START Data listing
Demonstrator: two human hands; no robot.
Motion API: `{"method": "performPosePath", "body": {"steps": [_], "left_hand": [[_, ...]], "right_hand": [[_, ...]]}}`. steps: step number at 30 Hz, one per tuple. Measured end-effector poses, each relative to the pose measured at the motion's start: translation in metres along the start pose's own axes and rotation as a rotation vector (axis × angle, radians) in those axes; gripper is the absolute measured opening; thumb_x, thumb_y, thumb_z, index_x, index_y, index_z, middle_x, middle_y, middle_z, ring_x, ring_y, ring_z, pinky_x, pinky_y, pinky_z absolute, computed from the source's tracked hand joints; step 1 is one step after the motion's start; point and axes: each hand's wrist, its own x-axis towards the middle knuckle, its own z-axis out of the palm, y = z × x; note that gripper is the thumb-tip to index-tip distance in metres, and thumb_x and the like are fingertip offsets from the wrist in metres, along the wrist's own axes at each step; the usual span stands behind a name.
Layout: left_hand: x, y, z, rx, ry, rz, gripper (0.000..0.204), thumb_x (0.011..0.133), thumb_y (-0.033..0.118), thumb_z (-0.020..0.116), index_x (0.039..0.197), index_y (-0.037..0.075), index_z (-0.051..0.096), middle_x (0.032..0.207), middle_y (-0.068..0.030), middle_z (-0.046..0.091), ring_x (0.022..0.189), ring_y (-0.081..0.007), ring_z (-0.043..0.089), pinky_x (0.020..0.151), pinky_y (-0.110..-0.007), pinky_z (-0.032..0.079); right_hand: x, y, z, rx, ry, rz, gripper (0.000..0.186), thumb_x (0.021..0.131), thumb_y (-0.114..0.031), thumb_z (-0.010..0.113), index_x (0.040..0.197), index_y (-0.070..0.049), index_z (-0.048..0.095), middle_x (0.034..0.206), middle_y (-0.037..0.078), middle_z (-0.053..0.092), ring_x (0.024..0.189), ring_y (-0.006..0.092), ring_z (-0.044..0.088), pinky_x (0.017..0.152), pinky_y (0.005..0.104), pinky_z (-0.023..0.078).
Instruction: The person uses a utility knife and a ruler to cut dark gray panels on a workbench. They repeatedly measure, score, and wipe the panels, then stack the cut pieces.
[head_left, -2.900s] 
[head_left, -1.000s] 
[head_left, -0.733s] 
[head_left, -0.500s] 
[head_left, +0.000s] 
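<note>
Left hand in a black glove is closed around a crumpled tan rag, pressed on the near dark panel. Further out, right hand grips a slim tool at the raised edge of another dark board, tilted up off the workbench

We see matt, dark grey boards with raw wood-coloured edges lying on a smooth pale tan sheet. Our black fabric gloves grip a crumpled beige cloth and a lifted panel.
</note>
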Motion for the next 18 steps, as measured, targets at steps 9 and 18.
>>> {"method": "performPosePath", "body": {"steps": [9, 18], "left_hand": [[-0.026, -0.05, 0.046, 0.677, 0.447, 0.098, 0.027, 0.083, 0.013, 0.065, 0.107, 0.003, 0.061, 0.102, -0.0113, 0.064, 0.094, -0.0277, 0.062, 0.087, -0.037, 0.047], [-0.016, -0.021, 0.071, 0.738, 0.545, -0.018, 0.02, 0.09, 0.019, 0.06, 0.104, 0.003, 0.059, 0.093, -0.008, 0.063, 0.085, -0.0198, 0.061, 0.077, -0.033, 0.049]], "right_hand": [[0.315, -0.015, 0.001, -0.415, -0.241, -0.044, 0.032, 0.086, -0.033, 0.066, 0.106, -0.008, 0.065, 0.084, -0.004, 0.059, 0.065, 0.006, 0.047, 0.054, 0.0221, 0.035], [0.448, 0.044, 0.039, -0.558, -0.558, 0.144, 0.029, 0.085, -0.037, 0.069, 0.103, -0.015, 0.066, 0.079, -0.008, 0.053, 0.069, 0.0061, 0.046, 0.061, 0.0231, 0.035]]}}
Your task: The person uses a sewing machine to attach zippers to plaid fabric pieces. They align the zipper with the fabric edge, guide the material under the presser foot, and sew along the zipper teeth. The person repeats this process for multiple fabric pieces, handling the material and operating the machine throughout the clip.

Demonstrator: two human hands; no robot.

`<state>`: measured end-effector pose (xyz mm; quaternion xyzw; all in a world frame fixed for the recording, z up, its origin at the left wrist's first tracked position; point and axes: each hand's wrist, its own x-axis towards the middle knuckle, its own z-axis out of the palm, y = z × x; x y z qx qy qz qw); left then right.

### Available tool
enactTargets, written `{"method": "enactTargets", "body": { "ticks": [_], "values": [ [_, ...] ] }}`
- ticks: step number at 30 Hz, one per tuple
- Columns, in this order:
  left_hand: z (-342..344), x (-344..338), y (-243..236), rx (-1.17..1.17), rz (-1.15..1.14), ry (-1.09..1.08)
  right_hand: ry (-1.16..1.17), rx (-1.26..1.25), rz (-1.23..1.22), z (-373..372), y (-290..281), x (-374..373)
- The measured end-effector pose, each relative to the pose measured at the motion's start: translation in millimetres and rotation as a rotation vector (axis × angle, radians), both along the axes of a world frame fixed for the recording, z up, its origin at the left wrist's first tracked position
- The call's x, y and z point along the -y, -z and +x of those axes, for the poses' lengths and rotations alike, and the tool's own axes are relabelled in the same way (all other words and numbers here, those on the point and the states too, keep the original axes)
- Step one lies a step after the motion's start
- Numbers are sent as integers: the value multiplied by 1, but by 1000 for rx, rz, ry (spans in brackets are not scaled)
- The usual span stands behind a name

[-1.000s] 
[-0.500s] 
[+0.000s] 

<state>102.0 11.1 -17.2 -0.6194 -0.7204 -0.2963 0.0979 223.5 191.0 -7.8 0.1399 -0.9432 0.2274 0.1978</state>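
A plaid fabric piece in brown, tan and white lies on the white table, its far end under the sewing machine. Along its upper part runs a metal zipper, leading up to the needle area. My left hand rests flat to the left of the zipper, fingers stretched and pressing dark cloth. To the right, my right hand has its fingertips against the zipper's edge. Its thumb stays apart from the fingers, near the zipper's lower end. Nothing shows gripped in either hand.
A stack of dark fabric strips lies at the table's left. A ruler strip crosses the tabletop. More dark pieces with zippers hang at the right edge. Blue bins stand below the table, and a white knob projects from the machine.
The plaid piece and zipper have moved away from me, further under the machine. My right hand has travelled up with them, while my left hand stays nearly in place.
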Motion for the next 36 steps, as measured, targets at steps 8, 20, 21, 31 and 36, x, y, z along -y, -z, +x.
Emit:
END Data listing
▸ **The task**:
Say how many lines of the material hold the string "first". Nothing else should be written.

▸ **Answer below**:
2